## Work to be completed
Please transcribe every entry below exactly, without including the pictures.
[Supplied information — start]
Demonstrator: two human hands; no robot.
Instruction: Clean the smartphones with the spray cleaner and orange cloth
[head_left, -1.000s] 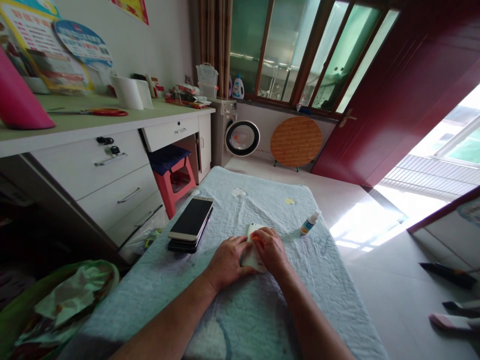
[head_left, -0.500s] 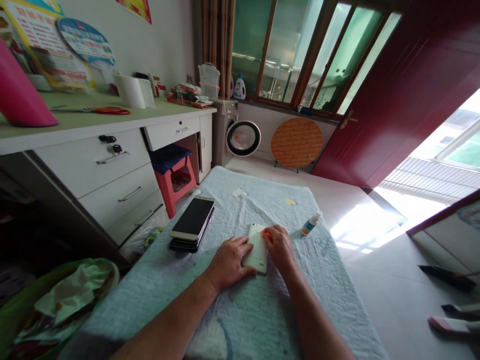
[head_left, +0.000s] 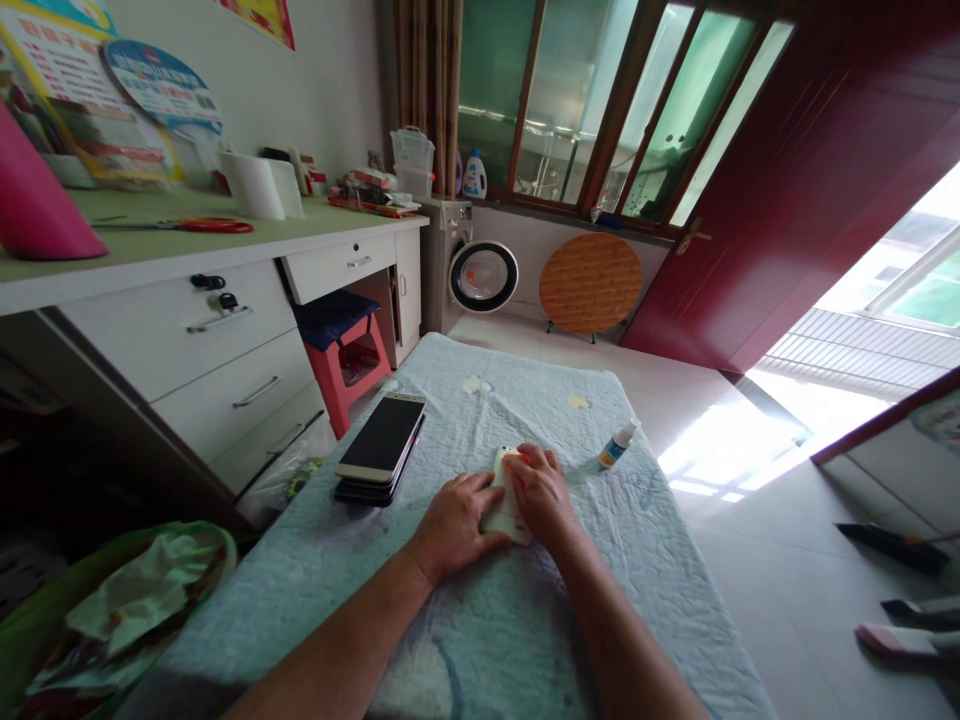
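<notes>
A white phone (head_left: 504,515) lies back side up on the cloth-covered table (head_left: 480,400). My left hand (head_left: 456,525) grips it along the left side, thumb at the lower edge. My right hand (head_left: 541,495) presses a small orange cloth (head_left: 517,459) against the upper part of the phone's back, fingers bent over it. Much of the phone's right side is hidden by this hand. To the left sits a stack of phones, the top one a gold-rimmed phone (head_left: 382,438) with a dark screen facing up. A small spray bottle (head_left: 619,445) stands right of my right hand.
Left of the table are a desk with drawers (head_left: 225,360), a red stool (head_left: 341,380) and a green bin (head_left: 217,560) holding crumpled paper. Beyond it stand a washing machine with its round door (head_left: 484,277) open and a folded round wooden table (head_left: 591,283).
My right hand has shifted left across the phone with the orange cloth, covering more of its back. My left hand keeps its hold. The view has moved very slightly.
</notes>
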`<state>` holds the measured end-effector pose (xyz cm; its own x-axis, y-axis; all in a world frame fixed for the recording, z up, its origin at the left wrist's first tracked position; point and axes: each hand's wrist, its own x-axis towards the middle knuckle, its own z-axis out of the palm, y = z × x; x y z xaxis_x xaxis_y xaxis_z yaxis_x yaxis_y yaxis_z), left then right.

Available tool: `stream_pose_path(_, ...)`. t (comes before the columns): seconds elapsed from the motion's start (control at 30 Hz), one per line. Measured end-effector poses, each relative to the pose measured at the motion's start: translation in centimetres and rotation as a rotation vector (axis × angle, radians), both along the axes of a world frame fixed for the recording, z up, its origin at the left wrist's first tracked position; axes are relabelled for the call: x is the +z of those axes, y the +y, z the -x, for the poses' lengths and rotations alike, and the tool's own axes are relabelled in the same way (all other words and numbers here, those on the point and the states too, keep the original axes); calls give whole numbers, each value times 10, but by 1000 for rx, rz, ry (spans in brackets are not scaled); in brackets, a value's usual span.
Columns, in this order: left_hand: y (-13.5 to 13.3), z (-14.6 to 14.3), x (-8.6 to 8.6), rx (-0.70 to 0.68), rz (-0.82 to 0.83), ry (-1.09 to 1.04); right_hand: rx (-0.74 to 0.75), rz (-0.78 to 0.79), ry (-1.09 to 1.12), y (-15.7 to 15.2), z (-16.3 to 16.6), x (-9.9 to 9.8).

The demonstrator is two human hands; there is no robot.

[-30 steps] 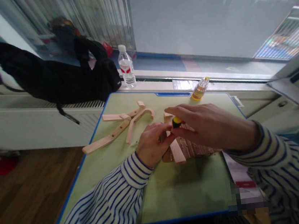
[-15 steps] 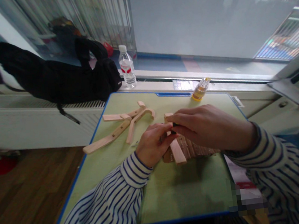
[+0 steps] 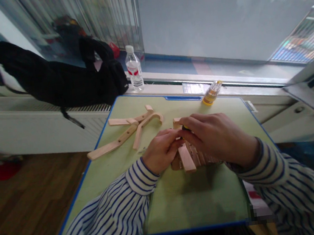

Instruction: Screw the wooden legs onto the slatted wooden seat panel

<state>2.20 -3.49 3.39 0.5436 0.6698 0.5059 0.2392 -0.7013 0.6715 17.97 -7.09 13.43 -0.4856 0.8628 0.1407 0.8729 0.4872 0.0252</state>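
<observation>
Both my hands meet over a pale wooden strip (image 3: 187, 159) on the table. My right hand (image 3: 212, 131) is closed round a small black-and-yellow handle, which looks like a screwdriver (image 3: 186, 127); its tip is hidden. Close against it, the fingers of my left hand (image 3: 161, 151) are pinched together at the strip, and what they hold is covered. Beneath the strip lies a brown ridged piece (image 3: 176, 164), partly under clear wrapping and my right hand. To the left, joined pale wooden pieces with dark holes (image 3: 127, 134) lie on the tabletop, one with a hooked end.
The light green table (image 3: 168, 207) has a blue rim. A clear bottle with an orange base (image 3: 211, 93) stands at its far right edge. Beyond, a water bottle (image 3: 134, 68) and a black bag (image 3: 69, 80) rest on the sill by the window.
My right hand and wrist have turned slightly, and the yellow on the handle now shows. My left hand stays pinched at the strip. The wooden pieces lie as before.
</observation>
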Motion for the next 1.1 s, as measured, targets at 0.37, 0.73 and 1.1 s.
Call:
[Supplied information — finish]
## Your solution
Demonstrator: two human hands; no robot.
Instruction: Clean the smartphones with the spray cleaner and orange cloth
[head_left, -1.000s] 
[head_left, -0.500s] 
[head_left, +0.000s] 
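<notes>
A white phone (head_left: 504,515) lies back side up on the cloth-covered table (head_left: 480,400). My left hand (head_left: 456,525) grips it along the left side, thumb at the lower edge. My right hand (head_left: 541,495) presses a small orange cloth (head_left: 517,459) against the upper part of the phone's back, fingers bent over it. Much of the phone's right side is hidden by this hand. To the left sits a stack of phones, the top one a gold-rimmed phone (head_left: 382,438) with a dark screen facing up. A small spray bottle (head_left: 619,445) stands right of my right hand.
Left of the table are a desk with drawers (head_left: 225,360), a red stool (head_left: 341,380) and a green bin (head_left: 217,560) holding crumpled paper. Beyond it stand a washing machine with its round door (head_left: 484,277) open and a folded round wooden table (head_left: 591,283).
My right hand has shifted left across the phone with the orange cloth, covering more of its back. My left hand keeps its hold. The view has moved very slightly.
</notes>
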`<state>` holds the measured end-effector pose (xyz cm; its own x-axis, y-axis; all in a world frame fixed for the recording, z up, its origin at the left wrist's first tracked position; point and axes: each hand's wrist, its own x-axis towards the middle knuckle, its own z-axis out of the palm, y = z × x; x y z xaxis_x xaxis_y xaxis_z yaxis_x yaxis_y yaxis_z), left then right.

Available tool: `stream_pose_path(_, ...)`. t (comes before the columns): seconds elapsed from the motion's start (control at 30 Hz), one per line. Measured end-effector poses, each relative to the pose measured at the motion's start: translation in centimetres and rotation as a rotation vector (axis × angle, radians), both along the axes of a world frame fixed for the recording, z up, its origin at the left wrist's first tracked position; axes are relabelled for the call: x is the +z of those axes, y the +y, z the -x, for the poses' lengths and rotations alike, and the tool's own axes are relabelled in the same way (all other words and numbers here, those on the point and the states too, keep the original axes); calls give whole numbers, each value times 10, but by 1000 for rx, rz, ry (spans in brackets are not scaled); in brackets, a value's usual span.
Columns, in this order: left_hand: y (-13.5 to 13.3), z (-14.6 to 14.3), x (-8.6 to 8.6), rx (-0.70 to 0.68), rz (-0.82 to 0.83), ry (-1.09 to 1.04); right_hand: rx (-0.74 to 0.75), rz (-0.78 to 0.79), ry (-1.09 to 1.12), y (-15.7 to 15.2), z (-16.3 to 16.6), x (-9.9 to 9.8).

The demonstrator is two human hands; there is no robot.

[-30 steps] 
[-15 steps] 
[+0 steps] 

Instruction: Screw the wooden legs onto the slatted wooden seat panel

<state>2.20 -3.49 3.39 0.5436 0.6698 0.5059 0.2392 -0.7013 0.6715 17.97 -7.09 13.43 -0.4856 0.8628 0.1407 0.8729 0.4872 0.0252</state>
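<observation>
Both my hands meet over a pale wooden strip (image 3: 187, 159) on the table. My right hand (image 3: 212, 131) is closed round a small black-and-yellow handle, which looks like a screwdriver (image 3: 186, 127); its tip is hidden. Close against it, the fingers of my left hand (image 3: 161, 151) are pinched together at the strip, and what they hold is covered. Beneath the strip lies a brown ridged piece (image 3: 176, 164), partly under clear wrapping and my right hand. To the left, joined pale wooden pieces with dark holes (image 3: 127, 134) lie on the tabletop, one with a hooked end.
The light green table (image 3: 168, 207) has a blue rim. A clear bottle with an orange base (image 3: 211, 93) stands at its far right edge. Beyond, a water bottle (image 3: 134, 68) and a black bag (image 3: 69, 80) rest on the sill by the window.
My right hand and wrist have turned slightly, and the yellow on the handle now shows. My left hand stays pinched at the strip. The wooden pieces lie as before.
</observation>
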Motion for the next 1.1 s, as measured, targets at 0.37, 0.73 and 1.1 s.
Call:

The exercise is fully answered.